Prévue par la loi de finances pour 2026, la nouvelle reconnaissance financière accordée aux maires pour les missions qu’ils exercent au nom de l’État n’a toujours pas été versée.Interrogé le 30 juillet sur le calendrier du dispositif, le gouvernement a indiqué, dans une réponse publiée le 3 septembre, que ses services finalisaient encore une note d’information destinée aux préfets afin de préciser les modalités d’application et de préparer les versements ; il annonçait alors un paiement “dans les prochaines semaines”, sans avancer de date précise.
Annoncée lors du Congrès des maires de novembre 2025, la mesure devait reconnaître une particularité bien connue du mandat municipal : le maire dirige sa commune, mais agit aussi au nom de l’État pour un certain nombre de missions, parmi lesquelles l’application des lois et règlements ou certaines fonctions d’état civil. La loi de finances du 19 février 2026 a finalement fixé cette reconnaissance à 554 euros par an, quelle que soit la taille de la commune ; le versement est effectué par la commune à son maire, tandis que l’État lui attribue une dotation d’un montant équivalent afin d’assurer la neutralité financière du dispositif.
554 euros pour chaque maire
L’expression “prime régalienne” s’est imposée dans le débat public, même si la loi parle plus précisément d’une “reconnaissance des attributions exercées par le maire au nom de l’État”. Le montant est identique pour tous les maires et ne dépend ni de la population de la commune ni du niveau de leur indemnité de fonction.
La loi fixe un versement de 554 euros sans préciser elle-même s’il doit être entendu en brut ou en net ; la question parlementaire adressée au gouvernement évoque pour sa part 554 euros bruts, tandis que le ministère a indiqué que cette somme n’était pas soumise aux cotisations de sécurité sociale mais restait concernée par la CSG et la CRDS. Les 554 euros ne doivent donc pas être compris comme une somme nette intégralement perçue par le maire.

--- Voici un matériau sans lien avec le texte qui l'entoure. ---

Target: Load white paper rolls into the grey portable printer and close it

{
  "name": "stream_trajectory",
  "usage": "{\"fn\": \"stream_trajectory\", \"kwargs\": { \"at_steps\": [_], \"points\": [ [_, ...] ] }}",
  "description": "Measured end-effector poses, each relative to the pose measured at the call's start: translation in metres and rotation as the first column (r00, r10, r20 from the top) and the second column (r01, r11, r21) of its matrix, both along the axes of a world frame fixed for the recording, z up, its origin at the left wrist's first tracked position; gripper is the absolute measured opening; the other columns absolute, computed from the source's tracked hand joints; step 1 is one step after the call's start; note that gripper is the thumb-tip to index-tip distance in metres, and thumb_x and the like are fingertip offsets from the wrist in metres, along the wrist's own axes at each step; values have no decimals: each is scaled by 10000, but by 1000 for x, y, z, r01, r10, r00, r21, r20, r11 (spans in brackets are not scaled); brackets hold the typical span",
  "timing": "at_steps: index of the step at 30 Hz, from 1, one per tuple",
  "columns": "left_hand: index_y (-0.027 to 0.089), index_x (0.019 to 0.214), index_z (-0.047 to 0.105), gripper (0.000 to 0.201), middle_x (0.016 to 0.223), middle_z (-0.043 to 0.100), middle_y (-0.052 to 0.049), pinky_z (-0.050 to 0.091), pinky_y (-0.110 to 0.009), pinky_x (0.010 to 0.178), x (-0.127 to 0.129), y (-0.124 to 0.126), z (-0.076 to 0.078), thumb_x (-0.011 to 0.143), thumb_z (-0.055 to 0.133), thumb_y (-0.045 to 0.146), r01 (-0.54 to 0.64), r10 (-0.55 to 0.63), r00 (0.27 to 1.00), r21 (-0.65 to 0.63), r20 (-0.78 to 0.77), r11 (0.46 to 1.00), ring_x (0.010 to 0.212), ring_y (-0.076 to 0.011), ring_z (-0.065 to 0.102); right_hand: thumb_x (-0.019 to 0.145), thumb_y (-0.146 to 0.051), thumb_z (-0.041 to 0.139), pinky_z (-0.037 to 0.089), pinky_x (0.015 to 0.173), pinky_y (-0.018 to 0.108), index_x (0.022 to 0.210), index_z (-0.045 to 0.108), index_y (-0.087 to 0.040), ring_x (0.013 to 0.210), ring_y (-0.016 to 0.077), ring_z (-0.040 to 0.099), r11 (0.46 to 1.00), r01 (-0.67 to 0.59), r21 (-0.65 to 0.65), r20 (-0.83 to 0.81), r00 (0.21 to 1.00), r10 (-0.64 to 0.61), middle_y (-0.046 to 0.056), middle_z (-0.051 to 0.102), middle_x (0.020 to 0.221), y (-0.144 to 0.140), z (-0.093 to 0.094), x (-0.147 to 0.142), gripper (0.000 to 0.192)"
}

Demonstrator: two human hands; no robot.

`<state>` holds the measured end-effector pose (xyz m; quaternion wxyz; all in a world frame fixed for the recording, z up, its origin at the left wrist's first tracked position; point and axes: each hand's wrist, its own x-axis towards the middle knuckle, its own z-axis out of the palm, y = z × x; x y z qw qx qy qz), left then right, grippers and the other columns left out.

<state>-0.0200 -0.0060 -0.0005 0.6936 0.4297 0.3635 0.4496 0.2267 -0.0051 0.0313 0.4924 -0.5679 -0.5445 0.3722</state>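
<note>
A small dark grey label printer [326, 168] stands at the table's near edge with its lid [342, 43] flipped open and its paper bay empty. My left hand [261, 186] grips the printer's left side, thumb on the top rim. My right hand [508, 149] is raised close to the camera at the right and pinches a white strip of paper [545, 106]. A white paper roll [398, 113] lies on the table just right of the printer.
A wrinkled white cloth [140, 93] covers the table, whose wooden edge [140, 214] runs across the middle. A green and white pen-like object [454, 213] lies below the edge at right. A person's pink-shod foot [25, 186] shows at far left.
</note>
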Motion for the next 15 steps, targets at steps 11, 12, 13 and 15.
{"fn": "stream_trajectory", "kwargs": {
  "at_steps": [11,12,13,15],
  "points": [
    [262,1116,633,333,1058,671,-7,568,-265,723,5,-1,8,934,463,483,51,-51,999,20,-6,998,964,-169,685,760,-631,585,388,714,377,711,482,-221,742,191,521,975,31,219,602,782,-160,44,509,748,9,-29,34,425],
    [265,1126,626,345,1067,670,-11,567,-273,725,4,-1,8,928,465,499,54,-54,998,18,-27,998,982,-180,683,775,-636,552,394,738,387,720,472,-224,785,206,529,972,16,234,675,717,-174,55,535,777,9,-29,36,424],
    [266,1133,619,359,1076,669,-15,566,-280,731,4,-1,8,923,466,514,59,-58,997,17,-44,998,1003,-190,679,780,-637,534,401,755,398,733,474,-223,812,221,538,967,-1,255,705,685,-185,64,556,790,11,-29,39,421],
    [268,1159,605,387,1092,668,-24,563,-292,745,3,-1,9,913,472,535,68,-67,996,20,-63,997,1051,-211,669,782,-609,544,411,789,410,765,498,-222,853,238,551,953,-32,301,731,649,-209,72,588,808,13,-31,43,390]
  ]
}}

L’année 2026 nécessitait également de régler le cas des communes ayant changé de maire à la suite du renouvellement municipal. Le décret du 8 mai prévoit que, lorsque plusieurs maires se sont succédé au cours de la même année civile, le montant soit réparti entre eux au prorata de la durée pendant laquelle chacun a exercé son mandat.
Un versement toujours attendu
La question du calendrier reste en revanche ouverte. Interrogé le 30 juillet, le gouvernement a indiqué dans une réponse publiée le 3 septembre que ses services finalisaient encore une note d’information destinée aux préfets, afin de préciser les modalités d’application et de préparer le versement de cette dotation, qualifiée de dépense obligatoire ; il annonçait alors qu’elle pourrait bénéficier à l’ensemble des maires “dans les prochaines semaines”, sans donner de date plus précise.
En 2023, le Sénat estimait que les fonctions exercées pour le compte de l’État occupaient environ 10 % du temps d’un maire et avançait une compensation mensuelle de 104 à 592 euros selon la taille de la commune. La loi a finalement retenu 554 euros pour l’année entière. À la mi-septembre, le débat sur le niveau de cette reconnaissance a donc déjà laissé place à une question plus prosaïque : quand sera-t-elle versée ?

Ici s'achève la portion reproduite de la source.